Lumber defects can give a unique character to a piece of wood, but for structural integrity, the defects should be kept to a minimum. Most of the following are caused by problems with cutting, stacking, or drying the wood—with the exception of naturally-occurring knots.
Bow: A bow is a curve on the face of a board, typically extending from one end to the other. If the board was sitting flat, the ends would not be touching the ground.
Check: A check is a crack that occurs along the wood’s growth rings. It does not extend through the entire thickness of the board. You may notice that the corners of a board do not touch the ground when the board is flat on a surface.
Crook: A crook is a warp that happens along the edge of a board.

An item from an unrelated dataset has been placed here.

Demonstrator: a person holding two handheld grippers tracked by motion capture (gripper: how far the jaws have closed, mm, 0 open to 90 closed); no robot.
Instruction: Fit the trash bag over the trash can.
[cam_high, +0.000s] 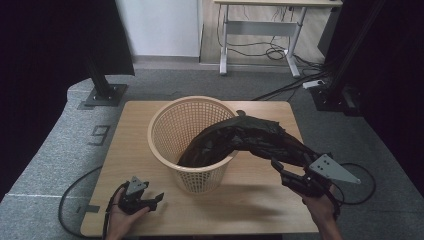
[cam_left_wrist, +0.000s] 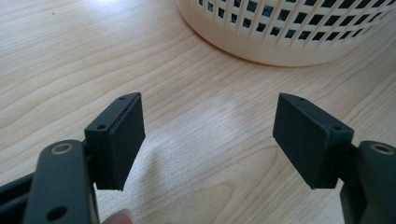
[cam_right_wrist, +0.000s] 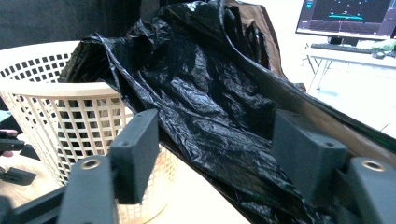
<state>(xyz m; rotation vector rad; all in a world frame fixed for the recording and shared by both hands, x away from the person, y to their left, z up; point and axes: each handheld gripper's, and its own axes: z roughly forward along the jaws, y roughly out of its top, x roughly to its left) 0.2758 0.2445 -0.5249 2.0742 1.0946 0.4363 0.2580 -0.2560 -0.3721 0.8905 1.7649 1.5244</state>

Cup: A cup is when the face of a board is hollow.
Knot: A knot is a naturally-occurring defect in a piece of wood. Knots are circular imperfections caused by a broken-off tree branch. Tight knots are nothing to worry about, but dead or loose knots may fall out or leave a hole.
Shake: A shake is when the grain between the wood’s growth rings separates. Shakes can occur on the face of a board or below the surface.
Split: A split is a crack in a piece of wood that goes all the way through the board.
Twist: A twist occurs when there are multiple different bends in a board.
Wane: A wane is when there is missing wood or an untrimmed edge along the side or corner of a board.